By 2005, MEWATA had grown from its original 32 to a membership of more than 200 female doctors. To capitalize on their large numbers they decided to hold a major screening event, with radio and television spots urging women to attend. The weekend exercise, held in Dar-es-Salaam and timed to coincide with International Women's Day in March 2005, attracted more than 7000 women. A second weekend initiative, in the northern city of Mwanza in September of that year, involved 80 MEWATA doctors and brought in 11,000 women.

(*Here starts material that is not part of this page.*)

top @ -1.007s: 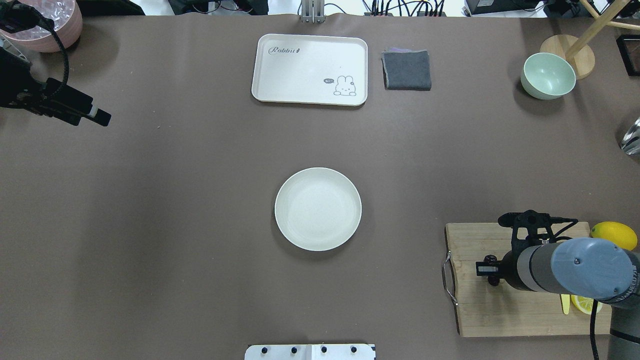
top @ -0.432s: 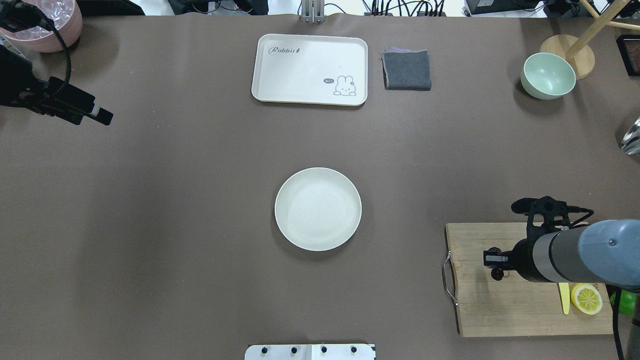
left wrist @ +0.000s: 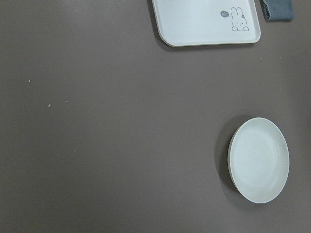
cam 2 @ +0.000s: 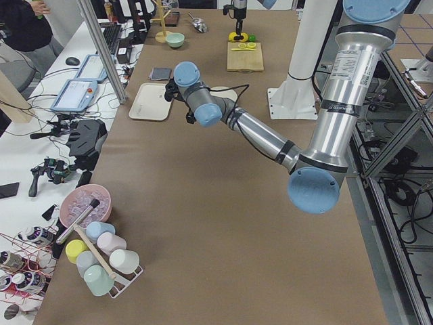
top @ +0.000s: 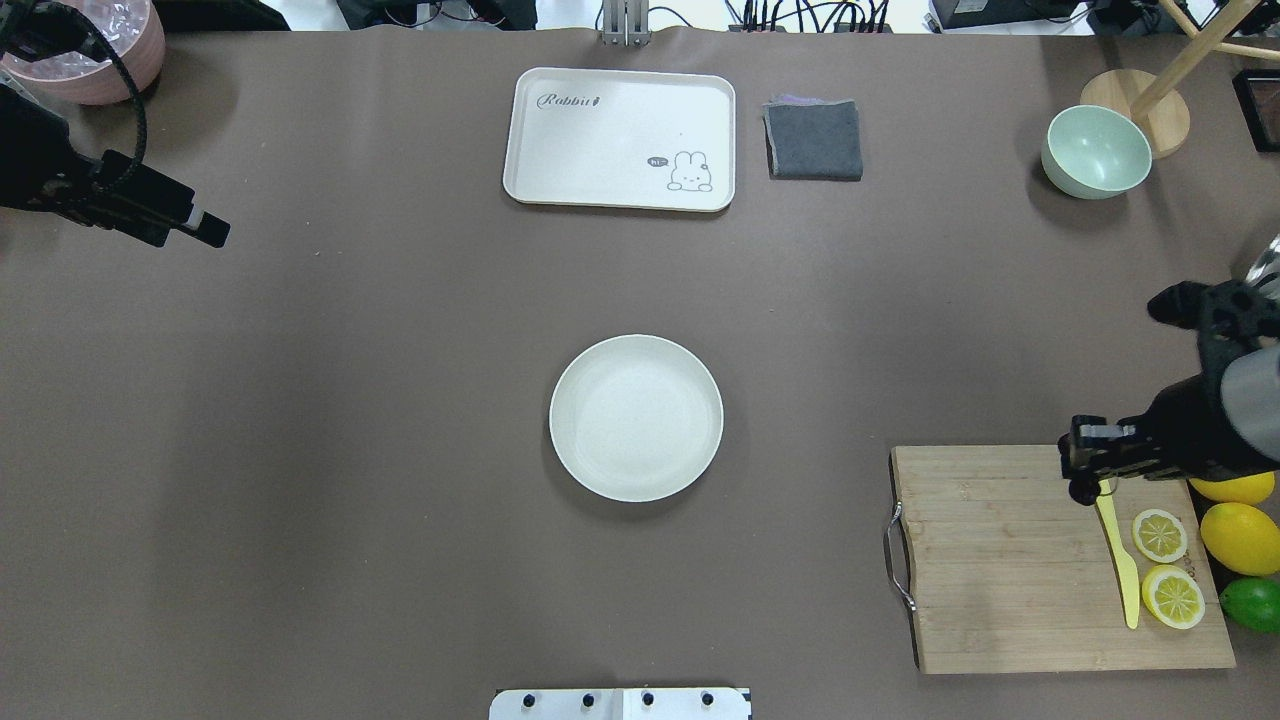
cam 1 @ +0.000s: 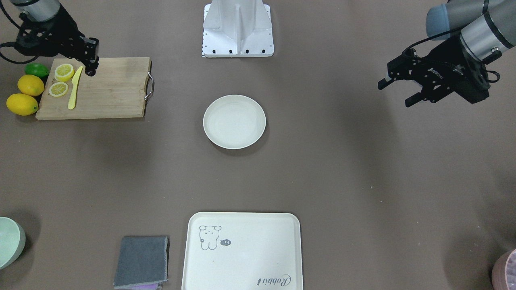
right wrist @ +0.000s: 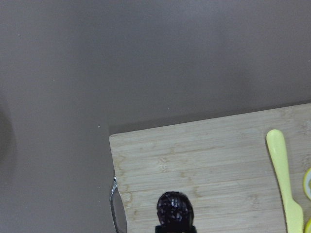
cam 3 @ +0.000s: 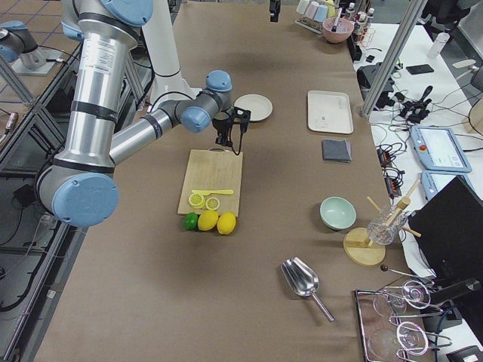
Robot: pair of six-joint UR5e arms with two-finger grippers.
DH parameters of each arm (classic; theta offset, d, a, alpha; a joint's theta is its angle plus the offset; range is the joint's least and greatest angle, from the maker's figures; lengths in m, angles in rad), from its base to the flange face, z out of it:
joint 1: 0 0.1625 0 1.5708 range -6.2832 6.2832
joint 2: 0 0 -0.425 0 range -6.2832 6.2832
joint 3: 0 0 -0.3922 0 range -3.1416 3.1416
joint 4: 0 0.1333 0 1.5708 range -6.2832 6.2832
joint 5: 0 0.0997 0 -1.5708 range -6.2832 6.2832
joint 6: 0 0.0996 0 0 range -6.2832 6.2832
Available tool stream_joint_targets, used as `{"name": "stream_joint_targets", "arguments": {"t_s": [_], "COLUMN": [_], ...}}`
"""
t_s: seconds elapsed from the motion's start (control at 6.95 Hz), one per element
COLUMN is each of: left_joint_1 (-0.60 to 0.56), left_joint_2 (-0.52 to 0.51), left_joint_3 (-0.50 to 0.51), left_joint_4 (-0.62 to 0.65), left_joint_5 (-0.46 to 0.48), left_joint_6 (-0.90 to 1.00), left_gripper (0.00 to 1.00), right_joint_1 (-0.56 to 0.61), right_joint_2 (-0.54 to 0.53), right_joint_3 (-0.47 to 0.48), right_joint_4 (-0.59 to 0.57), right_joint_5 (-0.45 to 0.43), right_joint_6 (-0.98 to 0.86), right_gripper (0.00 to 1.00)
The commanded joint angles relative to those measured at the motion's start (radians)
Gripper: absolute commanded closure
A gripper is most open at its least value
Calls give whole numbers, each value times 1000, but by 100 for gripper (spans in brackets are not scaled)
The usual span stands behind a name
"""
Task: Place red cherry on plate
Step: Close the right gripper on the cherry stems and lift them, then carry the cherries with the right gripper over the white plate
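pinches the red cherry between the closed-in fingers of the right gripper, over the far edge of the cutting board and just beside the tip of the yellow knife. comes in from the right edge of the overhead view with the forearm roughly level and the wrist bent, so that the fingers point straight down at the wood. in the right wrist view, a dark maroon lump at the bottom edge, over the board's corner by the metal handle. well apart from the plate, which sits at the table's centre. beyond the knife, two lemon slices on the board, with whole lemons and a lime off its edge. on the other side, holds the left gripper above the brown table, far from the plate, fingers spread apart and angled down toward the table's middle.
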Motion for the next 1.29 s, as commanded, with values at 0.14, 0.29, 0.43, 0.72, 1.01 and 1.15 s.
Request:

“Requests started coming in from all over the country,” remembers Dr. Ngiloi. “The success of the campaign is an indication of MEWATA's impact.” The most recent breast cancer initiative, held in the south of Tanzania in November 2006, underlines that point. It attracted a massive 23,150 women, all of whom were checked by doctors and shown how to carry out self-examination of the breasts.

Breast cancer is the third most common cancer among women in Tanzania, after cervical cancer and HIV-related Kaposi's sarcoma. Dr. Ngiloi says MEWATA would like to carry out cervical cancer screening exercises but the cost remains prohibitive. “With the kind of numbers we are dealing with here, that would be too expensive for us,” she says. “Instead, when the women come for breast screening, we educate them about the risk of cervical cancer, especially associated with sexually transmitted diseases.”

Today, MEWATA is going from strength to strength. A Breast Cancer Awareness Walk last year, in collaboration with the Lions Club of Dar es Salaam Central, helped raise funds towards the purchase of a mammography machine. In addition, an administrative centre for MEWATA is being planned—until now the organisation has been without an office. “We started MEWATA as a pressure group, to create awareness among women and draw the government's attention to the cancer problem,” says Dr. Ngiloi. “We are very happy about the success we have had, but there is still much to be done.”